**WHAT NEEDS TO BE DONE**
Since the copy must hold text only, transcribe the data below exactly and omit the images.

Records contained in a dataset
——————————
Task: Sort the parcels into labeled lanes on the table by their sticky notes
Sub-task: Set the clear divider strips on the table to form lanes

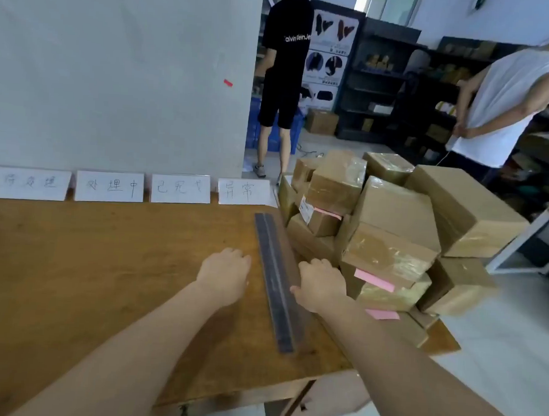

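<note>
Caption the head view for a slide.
Both hands, left hand and right hand, flank a grey strip; parcels await sorting.

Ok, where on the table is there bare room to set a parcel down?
The wooden table is bare from the four paper labels to the near edge, left of the grey strip. Right of the strip it's crowded: stacked parcels, where the right hand rests.
</note>
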The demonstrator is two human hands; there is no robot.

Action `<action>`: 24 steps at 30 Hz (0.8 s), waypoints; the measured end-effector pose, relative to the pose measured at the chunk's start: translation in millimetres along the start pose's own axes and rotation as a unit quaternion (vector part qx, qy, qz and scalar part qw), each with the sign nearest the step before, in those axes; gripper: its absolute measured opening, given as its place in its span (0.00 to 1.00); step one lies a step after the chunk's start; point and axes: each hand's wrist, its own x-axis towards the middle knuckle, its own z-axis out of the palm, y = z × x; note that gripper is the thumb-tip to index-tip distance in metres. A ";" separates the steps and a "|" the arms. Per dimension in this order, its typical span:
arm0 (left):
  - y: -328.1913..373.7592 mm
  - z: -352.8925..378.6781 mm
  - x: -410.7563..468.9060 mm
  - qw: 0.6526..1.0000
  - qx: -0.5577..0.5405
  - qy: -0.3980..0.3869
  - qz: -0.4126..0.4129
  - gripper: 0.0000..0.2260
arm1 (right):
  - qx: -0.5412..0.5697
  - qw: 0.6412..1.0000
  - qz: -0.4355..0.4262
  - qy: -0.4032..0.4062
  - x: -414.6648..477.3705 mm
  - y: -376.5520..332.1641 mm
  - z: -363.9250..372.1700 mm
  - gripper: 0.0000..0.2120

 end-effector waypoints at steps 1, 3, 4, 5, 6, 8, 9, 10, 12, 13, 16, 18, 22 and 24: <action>6.1 3.6 4.2 1.000 -0.001 -0.013 0.003 0.11 | 0.006 1.000 0.000 -0.007 0.9 3.6 3.5 0.19; 16.2 12.3 12.5 1.000 -0.007 -0.018 0.012 0.13 | 0.025 1.000 -0.005 -0.004 5.5 11.5 13.9 0.19; 21.8 14.9 15.0 0.999 -0.003 -0.028 0.016 0.14 | 0.032 0.999 -0.004 -0.002 6.2 13.0 17.7 0.19; 26.2 18.0 18.7 0.999 -0.001 -0.039 0.018 0.15 | 0.038 0.999 -0.004 -0.002 8.0 13.7 21.7 0.19; 29.9 21.9 22.2 0.999 0.000 -0.046 0.021 0.15 | 0.045 0.999 -0.003 -0.001 9.1 13.9 25.7 0.19; 34.7 28.7 28.7 0.998 0.005 -0.049 0.028 0.15 | 0.059 0.998 0.005 0.010 12.0 14.3 31.2 0.17; 35.6 33.8 32.3 0.998 0.006 -0.051 0.032 0.15 | 0.071 0.997 0.015 0.011 13.9 14.3 34.8 0.16; 36.7 37.1 35.5 0.998 0.003 -0.053 0.037 0.16 | 0.085 0.996 0.025 0.011 15.8 13.9 37.1 0.16; 37.6 43.8 41.8 0.997 -0.002 -0.054 0.050 0.17 | 0.118 0.992 0.046 0.011 19.4 12.6 40.5 0.14; 37.3 46.4 45.3 0.997 -0.003 -0.052 0.055 0.18 | 0.128 0.990 0.055 0.012 21.7 12.4 41.8 0.12; 36.3 50.4 56.1 0.996 -0.004 -0.058 0.063 0.21 | 0.150 0.985 0.081 0.013 27.3 12.7 44.0 0.07; 35.5 51.0 62.9 0.996 -0.005 -0.060 0.067 0.22 | 0.157 0.984 0.087 0.004 31.0 14.2 42.4 0.06; 36.7 51.5 71.1 0.997 -0.012 -0.037 0.072 0.31 | 0.141 0.989 0.051 0.005 30.5 15.0 33.5 0.06; 37.6 50.0 74.2 0.996 -0.002 -0.021 0.084 0.35 | 0.159 0.987 0.011 0.012 26.4 13.1 33.0 0.05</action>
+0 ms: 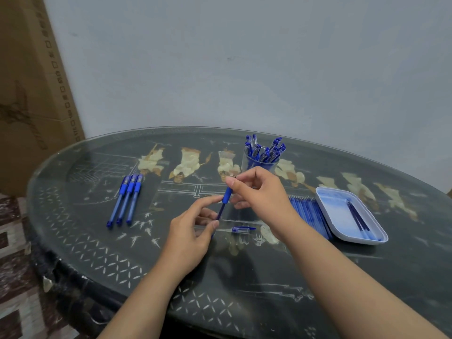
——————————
**EXERCISE RESPONSE**
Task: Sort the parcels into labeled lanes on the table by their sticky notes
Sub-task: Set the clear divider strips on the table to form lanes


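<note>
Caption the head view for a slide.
Both hands, left hand and right hand, flank a grey strip; parcels await sorting.

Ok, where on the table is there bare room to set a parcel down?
The wooden table is bare from the four paper labels to the near edge, left of the grey strip. Right of the strip it's crowded: stacked parcels, where the right hand rests.
</note>
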The demonstrator is two human hands; there is no robot.

Action `<action>`: 24 steps at 30 Hz (0.8 s), waypoints; the measured end-effector pose, relative to the pose measured at the chunk's start: translation in millimetres along the start pose's own axes and rotation as a unit quaternion (vector part qx, qy, qz and scalar part qw), each with the sign nearest the step before, in those axes; gripper: its absolute measured opening, given as its place in its span (0.00 to 1.00); step one lies a step after the chunk's start; point and axes: each hand's wrist, its own x-axis towards the middle knuckle, its own z-axis out of the palm, y = z × x; note that gripper is the thumb-tip to index-tip distance in metres. A ";" separates the steps and a "|" the arms. Per dimension in this order, its typical span:
arm0 (left):
  - y: -328.1913..373.7592 mm
  - z: -352.8925..378.6781 mm
  - x: -410.7563..468.9060 mm
  - qw: 0.6526..1.0000
  - qx: -0.5577..0.5405
  - qy: -0.3980..0.3869
  - qz: -0.4126..0.4129
  - gripper: 0.0000..0.2260
arm1 (right):
  - qx: -0.5412..0.5697
  - qw: 0.6412..1.0000
  - qz: -0.4355..0.4262
  - qy: -0.4032..0.4062
  - x: -414.6648..477.3705 mm
  - y: -376.5520..332.1641 mm
  - z: -363.9250..372.1700 mm
  - gripper: 0.0000..0.2120

 end-effector waypoints at steps 1, 3, 4, 5, 6, 8, 9, 10, 12, 13, 16, 18, 22 and 24: <action>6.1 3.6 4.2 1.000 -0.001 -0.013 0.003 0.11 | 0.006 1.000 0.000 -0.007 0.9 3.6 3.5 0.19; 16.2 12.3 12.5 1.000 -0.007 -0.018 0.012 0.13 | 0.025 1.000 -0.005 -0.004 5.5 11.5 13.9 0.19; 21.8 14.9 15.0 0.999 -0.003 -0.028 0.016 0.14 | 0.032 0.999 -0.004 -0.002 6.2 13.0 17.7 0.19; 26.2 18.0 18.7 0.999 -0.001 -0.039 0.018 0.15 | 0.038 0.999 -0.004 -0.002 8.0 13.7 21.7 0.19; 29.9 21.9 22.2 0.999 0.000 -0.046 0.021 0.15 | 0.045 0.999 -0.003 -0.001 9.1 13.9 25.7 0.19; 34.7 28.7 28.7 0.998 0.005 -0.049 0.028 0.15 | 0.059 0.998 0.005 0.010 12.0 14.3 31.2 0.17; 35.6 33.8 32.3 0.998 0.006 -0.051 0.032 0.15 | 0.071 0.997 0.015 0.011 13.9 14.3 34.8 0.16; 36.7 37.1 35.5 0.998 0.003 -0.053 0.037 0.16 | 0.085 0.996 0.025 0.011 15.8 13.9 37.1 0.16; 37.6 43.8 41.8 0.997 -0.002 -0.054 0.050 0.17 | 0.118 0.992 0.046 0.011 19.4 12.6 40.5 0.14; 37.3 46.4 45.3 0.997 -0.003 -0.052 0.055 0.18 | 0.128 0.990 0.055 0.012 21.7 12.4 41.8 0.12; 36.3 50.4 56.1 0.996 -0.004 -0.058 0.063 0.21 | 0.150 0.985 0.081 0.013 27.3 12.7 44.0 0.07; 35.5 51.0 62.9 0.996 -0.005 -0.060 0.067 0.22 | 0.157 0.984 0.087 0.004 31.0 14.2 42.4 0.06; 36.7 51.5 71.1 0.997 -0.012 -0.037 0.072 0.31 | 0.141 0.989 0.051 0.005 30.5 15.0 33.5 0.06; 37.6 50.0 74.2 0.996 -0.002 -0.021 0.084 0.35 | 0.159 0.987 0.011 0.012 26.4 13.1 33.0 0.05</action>
+0 ms: 

No further output is required, since the answer is complete.